- Leader: Getúlio Vargas (1945–1954) João Goulart (1954–1965)
- Founder: Getúlio Vargas
- Founded: May 15, 1945
- Dissolved: October 27, 1965
- Merged into: Brazilian Democratic Movement
- Succeeded by: Brazilian Labour Party (de jure) Democratic Labour Party (de facto)
- Ideology: Getulism Populism Developmentalism Corporatism Labourism Brazilian nationalism Protectionism
- Political position: Centre-left to left-wing
- Colours: Black, White, & Red

= Brazilian Labour Party (1945) =

1945–1965 political party in Brazil

The Brazilian Labour Party (Partido Trabalhista Brasileiro, PTB) was a populist political party in Brazil founded in 1945 by supporters of President Getúlio Vargas. From 1945 until 1965, PTB was one of the main parties of Brazil, along with its more centrist ally PSD and main rival UDN. After Vargas's suicide in 1954, João Goulart became the central figure in the party along with his brother-in-law Leonel Brizola. Goulart was elected Vice President of Brazil twice (1955 and 1960) and became President of Brazil in 1961, but was removed after the 1964 Brazilian coup d'état. The new military regime dismantled PTB by the Institutional Act Number Two in 1965. Most of the PTB's members went to join the Brazilian Democratic Movement or were exiled from Brazil.

After the return of the multi-party system in 1979, Brizola attempted to refound PTB, but the name was given to a more moderate group led by Ivete Vargas, Getúlio's grand-niece, in 1980, and Brizola and most members of the PTB founded the Democratic Labour Party (PDT) instead.

==History==
The party was founded by followers of President Getúlio Vargas on May 15, 1945, during the final days of his Estado Novo. It grew rapidly under the leadership of Vargas, the most important Brazilian politician of the early to mid-20th century. Its main goal was to prevent a growth of Communist Party membership among urban workers. According to Vargas himself, the party was created to "serve as a buffer between the unions and the communists."

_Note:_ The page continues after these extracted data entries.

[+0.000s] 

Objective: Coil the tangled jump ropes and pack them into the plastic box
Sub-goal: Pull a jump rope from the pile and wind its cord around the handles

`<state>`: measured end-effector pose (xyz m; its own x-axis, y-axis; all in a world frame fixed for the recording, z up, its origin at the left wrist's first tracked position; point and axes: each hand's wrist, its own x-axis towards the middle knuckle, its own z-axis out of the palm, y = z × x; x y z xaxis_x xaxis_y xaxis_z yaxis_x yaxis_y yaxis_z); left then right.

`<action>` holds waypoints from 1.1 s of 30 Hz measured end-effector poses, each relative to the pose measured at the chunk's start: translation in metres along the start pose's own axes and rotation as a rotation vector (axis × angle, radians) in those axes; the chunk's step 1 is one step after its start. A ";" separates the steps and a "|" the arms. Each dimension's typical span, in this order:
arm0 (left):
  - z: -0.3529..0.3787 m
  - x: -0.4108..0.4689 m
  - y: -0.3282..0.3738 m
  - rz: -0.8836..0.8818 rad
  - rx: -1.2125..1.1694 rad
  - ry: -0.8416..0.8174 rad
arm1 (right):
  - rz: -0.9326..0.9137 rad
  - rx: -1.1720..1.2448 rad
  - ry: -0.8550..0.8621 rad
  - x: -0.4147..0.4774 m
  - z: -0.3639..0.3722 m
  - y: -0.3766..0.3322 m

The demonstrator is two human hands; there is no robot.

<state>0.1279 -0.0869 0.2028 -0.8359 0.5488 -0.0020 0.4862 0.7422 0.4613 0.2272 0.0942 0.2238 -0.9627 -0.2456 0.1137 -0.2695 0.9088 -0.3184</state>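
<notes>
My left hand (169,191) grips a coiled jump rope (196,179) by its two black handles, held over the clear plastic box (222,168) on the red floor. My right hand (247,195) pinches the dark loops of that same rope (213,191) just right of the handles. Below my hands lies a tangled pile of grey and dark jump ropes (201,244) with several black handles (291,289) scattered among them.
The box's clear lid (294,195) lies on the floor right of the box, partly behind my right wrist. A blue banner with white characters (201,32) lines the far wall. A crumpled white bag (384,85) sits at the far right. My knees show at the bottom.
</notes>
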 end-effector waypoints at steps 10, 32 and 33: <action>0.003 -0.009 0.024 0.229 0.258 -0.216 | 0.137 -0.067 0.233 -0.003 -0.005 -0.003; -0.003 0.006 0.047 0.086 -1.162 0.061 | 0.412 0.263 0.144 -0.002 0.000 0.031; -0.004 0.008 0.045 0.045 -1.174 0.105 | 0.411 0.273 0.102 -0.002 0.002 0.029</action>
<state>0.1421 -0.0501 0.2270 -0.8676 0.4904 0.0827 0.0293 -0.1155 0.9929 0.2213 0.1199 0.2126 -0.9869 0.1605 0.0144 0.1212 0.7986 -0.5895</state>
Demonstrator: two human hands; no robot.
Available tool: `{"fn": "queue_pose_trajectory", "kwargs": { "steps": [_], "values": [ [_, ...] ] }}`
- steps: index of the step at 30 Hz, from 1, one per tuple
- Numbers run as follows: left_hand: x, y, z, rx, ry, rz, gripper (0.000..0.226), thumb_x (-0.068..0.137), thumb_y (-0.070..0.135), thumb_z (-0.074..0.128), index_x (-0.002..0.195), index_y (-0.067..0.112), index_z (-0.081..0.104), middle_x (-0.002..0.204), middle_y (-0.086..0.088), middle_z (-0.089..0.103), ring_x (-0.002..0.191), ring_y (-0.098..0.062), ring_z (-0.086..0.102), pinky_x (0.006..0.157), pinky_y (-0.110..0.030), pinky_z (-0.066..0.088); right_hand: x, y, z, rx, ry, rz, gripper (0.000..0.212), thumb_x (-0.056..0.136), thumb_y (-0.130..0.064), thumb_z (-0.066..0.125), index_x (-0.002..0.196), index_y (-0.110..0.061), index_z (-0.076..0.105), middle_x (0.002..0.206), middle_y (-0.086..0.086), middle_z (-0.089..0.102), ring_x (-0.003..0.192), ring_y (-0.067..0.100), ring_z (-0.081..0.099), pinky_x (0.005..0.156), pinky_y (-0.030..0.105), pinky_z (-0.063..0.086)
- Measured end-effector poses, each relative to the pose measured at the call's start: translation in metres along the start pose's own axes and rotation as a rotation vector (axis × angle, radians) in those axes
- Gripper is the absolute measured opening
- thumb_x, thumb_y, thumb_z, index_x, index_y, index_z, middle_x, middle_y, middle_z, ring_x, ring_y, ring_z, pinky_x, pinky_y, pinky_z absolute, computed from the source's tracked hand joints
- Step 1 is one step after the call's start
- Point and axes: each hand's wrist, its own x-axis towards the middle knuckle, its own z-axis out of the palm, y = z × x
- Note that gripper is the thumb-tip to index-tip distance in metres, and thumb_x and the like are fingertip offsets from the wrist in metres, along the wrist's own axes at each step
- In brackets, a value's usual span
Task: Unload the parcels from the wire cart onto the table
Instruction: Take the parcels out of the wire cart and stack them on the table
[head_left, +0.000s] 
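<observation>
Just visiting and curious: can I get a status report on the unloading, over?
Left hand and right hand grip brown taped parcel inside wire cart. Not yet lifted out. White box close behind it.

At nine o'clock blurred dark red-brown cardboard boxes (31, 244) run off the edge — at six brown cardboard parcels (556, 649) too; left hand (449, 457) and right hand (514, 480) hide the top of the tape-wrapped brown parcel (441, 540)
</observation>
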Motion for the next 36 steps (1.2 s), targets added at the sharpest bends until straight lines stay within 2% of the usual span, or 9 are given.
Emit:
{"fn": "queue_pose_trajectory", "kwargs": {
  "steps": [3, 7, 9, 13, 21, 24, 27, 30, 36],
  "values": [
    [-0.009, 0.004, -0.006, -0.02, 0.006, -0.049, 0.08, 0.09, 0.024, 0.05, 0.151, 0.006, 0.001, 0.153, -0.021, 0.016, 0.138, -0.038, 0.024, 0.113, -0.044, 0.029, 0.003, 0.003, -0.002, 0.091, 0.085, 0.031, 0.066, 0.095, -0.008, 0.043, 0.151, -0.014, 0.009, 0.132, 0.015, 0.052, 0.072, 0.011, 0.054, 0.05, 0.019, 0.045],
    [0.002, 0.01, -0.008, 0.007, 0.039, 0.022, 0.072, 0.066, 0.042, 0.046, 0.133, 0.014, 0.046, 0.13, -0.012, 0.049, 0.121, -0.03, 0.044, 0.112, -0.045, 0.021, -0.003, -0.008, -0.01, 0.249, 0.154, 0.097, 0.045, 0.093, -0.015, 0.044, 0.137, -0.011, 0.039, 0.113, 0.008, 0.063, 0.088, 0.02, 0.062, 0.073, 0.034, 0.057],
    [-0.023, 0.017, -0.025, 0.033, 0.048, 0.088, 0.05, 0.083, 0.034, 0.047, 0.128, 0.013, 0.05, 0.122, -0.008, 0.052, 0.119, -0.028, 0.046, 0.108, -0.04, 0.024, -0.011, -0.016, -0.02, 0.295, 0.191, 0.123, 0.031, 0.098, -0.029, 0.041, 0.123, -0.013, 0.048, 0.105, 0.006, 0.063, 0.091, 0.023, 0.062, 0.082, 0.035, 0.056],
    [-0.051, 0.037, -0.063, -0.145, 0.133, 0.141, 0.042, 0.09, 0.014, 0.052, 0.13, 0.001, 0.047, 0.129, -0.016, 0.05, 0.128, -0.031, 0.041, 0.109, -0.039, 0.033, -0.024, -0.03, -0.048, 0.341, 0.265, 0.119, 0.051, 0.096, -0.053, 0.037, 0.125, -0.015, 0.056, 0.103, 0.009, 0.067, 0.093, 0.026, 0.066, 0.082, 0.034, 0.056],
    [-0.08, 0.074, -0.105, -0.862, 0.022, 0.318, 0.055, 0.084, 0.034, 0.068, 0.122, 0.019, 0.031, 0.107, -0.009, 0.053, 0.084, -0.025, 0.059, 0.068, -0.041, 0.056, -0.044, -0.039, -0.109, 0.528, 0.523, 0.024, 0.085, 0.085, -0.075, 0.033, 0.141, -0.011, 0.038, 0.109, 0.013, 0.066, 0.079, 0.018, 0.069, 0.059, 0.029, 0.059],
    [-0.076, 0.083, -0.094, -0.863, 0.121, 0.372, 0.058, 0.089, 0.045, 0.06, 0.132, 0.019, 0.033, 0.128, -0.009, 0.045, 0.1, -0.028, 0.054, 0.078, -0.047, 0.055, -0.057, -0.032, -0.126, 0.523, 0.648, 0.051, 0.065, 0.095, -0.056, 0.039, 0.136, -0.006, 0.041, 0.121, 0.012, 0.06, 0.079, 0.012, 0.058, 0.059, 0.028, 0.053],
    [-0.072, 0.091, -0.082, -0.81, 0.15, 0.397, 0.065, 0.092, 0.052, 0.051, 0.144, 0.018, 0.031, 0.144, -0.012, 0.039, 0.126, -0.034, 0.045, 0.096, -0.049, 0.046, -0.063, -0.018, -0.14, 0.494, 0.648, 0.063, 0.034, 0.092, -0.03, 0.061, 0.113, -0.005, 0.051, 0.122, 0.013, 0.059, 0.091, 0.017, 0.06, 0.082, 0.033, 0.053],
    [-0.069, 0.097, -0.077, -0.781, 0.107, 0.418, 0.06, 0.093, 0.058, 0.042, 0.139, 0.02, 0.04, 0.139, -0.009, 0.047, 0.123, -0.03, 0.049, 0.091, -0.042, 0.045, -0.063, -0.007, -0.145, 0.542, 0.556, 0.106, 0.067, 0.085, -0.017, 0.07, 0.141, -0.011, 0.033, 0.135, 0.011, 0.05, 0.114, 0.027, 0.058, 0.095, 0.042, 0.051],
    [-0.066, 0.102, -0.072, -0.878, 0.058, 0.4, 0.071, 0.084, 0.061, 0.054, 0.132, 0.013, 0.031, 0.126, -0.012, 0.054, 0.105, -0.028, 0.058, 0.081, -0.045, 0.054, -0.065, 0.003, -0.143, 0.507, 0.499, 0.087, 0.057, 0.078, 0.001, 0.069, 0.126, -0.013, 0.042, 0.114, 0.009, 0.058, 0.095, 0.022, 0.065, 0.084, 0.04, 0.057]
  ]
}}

PTB's support came from the trade unions controlled by the Ministry of Labour, and its trump card was the prestige of Getúlio Vargas, its honorary chairman, which introduced social and labor legislation in the country. From 1945 to 1962, PTB was the third force in Brazilian politics, after the Social Democratic Party (PSD) and the National Democratic Union (UDN), but it became more popular than the UDN in the 1962 Congressional elections. In 1950, Vargas was elected to a second term through PTB. Vargas committed suicide in 1954, and his heir João Goulart became the central figure in the party along with the populist Leonel Brizola.

Since the party was a close ally of PSD, also founded by supporters of the late Vargas, it remained in power when Juscelino Kubitschek was elected president in 1955. Goulart was elected vice president in 1955 and 1960, becoming president in 1961 with the resignation of Jânio Quadros. PTB was in power again, but Goulart was overthrown by a military-led coup d'état in 1964. Various PTB figures were removed from the National Congress, and all political parties, including PTB, were dissolved on October 27, 1965. Nearly all of the party merged with the bulk of the PSD to form the Brazilian Democratic Movement, the only opposition party permitted for the first decade of the military dictatorship.

A new PTB, this time a centre-right party, was established by Ivete Vargas, Getúlio's grand-niece, in 1980, with the end of the artificial two-party system imposed by the military regime. Brizola led the majority of the PTB's former followers into the Democratic Labour Party.